In [465]: x=np.array([[1,2,3],[4,5,6]])
In [466]: np.einsum('ij,ik', x,x)
Out[466]: 
array([[17, 22, 27],
       [22, 29, 36],
       [27, 36, 45]])
In [467]: x=np.ones((10,3))
In [468]: np.einsum('ij,ik', x,x)
Out[468]: 
array([[ 10.,  10.,  10.],
       [ 10.,  10.,  10.],
       [ 10.,  10.,  10.]])
In [471]: x=np.ones((10000000,3))
In [472]: np.einsum('ij,ik', x,x)
Out[472]: 
array([[ 10000000.,  10000000.,  10000000.],
       [ 10000000.,  10000000.,  10000000.],
       [ 10000000.,  10000000.,  10000000.]])

If the array becomes too big for memory, you could try chunking it:

In [479]: res = np.zeros((3,3))
In [480]: for i in range(10):
     ...:     res += np.einsum('ij,ik',x,x)
     ...:     
In [481]: res
Out[481]: 
array([[ 170.,  220.,  270.],
       [ 220.,  290.,  360.],
       [ 270.,  360.,  450.]])

Generally a few iterations over a complex task is faster than pushing the memory limits without any iterations.
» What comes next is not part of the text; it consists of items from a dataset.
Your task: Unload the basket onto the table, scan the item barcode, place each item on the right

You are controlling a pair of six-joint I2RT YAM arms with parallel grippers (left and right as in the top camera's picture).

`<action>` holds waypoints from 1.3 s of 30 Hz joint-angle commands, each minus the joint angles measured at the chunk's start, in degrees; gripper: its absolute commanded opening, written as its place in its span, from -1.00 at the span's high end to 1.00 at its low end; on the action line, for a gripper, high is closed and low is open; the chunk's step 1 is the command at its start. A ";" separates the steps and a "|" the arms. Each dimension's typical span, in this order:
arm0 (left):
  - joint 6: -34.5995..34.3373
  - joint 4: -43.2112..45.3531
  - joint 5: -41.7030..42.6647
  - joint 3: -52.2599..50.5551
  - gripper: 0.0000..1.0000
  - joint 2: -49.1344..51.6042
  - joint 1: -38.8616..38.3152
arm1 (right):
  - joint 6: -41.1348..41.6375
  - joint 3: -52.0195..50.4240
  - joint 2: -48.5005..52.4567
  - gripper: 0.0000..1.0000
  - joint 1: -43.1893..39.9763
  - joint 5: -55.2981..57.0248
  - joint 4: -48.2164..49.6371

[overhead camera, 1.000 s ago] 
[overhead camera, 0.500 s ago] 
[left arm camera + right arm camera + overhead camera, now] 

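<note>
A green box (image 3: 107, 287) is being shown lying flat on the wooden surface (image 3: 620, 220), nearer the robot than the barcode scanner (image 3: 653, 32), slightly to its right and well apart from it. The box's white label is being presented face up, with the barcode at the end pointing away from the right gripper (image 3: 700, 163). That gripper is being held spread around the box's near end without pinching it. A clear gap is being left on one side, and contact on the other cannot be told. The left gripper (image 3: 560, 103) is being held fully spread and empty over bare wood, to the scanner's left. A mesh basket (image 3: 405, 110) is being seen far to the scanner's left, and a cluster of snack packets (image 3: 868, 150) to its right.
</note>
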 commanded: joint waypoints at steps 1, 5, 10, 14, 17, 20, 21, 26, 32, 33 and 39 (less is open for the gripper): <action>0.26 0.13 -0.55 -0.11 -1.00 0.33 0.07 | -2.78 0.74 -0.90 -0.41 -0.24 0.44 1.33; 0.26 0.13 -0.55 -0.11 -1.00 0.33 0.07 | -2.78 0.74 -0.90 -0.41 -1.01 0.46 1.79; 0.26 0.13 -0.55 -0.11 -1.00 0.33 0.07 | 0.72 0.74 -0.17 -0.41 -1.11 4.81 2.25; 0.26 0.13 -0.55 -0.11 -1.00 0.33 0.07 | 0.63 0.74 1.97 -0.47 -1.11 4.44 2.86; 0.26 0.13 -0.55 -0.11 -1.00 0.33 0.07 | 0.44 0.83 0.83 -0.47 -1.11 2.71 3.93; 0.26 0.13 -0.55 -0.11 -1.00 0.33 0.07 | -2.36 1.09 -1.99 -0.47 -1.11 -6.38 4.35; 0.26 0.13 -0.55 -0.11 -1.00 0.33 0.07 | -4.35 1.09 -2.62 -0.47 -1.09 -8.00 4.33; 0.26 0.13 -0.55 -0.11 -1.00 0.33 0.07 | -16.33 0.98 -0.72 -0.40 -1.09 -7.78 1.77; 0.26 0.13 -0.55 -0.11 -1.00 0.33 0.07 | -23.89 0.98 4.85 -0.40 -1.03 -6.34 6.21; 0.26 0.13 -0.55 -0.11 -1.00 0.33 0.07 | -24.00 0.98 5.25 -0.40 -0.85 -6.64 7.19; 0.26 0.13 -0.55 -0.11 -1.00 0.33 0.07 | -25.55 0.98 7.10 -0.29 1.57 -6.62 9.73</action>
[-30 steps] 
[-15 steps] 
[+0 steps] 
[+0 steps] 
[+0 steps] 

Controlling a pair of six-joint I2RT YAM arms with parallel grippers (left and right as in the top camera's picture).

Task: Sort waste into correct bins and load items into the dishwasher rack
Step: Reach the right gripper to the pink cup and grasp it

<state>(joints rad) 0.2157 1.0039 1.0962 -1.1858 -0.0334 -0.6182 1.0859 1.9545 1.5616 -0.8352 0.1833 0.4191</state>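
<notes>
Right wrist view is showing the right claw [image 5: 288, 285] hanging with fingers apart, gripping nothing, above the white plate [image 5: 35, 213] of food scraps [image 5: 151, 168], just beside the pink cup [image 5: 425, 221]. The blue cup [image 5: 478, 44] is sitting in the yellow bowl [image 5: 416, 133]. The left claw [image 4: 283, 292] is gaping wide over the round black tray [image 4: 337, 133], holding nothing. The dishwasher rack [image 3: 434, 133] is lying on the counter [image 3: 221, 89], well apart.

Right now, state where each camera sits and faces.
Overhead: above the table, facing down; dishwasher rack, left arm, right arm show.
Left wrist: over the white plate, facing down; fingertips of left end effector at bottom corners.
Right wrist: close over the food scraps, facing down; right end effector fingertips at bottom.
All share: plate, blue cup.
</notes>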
At some point the memory management costs exceed the iteration costs.


This simple einsum is just as easily solved with dot, and potentially faster:

In [484]: x.T.dot(x)
Out[484]: 
array([[17, 22, 27],
       [22, 29, 36],
       [27, 36, 45]])

In [486]: x=np.ones((10000000,3))
In [487]: timeit np.einsum('ij,ik',x,x)
426 ms ± 151 µs per loop (mean ± std. dev. of 7 runs, 1 loop each)

In [488]: x1=np.ones((50000000,3))
In [490]: timeit np.einsum('ij,ik',x1,x1)
2.14 s ± 15.9 ms per loop (mean ± std. dev. of 7 runs, 1 loop each)

In [493]: %%timeit
     ...: res = np.zeros((3,3))
     ...: x2 = x1.reshape(5,-1,3)
     ...: for i in range(5):
     ...:    x3 = x2[i]
     ...:    res += np.einsum('ij,ik',x3,x3) 
2.1 s ± 5.74 ms per loop (mean ± std. dev. of 7 runs, 1 loop each)

So even though I'm not hitting a memory limit yet, chunking gives me a slight speed improvement. (though I'm not far from memory limits; a few left over items in the ipython history stack can push me over).

An just for comparison, the @ (same as dot for 2d)

In [494]: %%timeit
     ...: res = np.zeros((3,3))
     ...: x2 = x1.reshape(5,-1,3)
     ...: for i in range(5):
     ...:    x3 = x2[i]
     ...:    res += x3.T@x3
537 ms ± 9.62 ms per loop (mean ± std. dev. of 7 runs, 1 loop each)

In [495]: timeit x1.T@x1
530 ms ± 1.35 ms per loop (mean ± std. dev. of 7 runs, 1 loop each)
In [496]: timeit x.T@x
106 ms ± 1.41 ms per loop (mean ± std. dev. of 7 runs, 10 loops each)

At this size chunking does not help when using dot.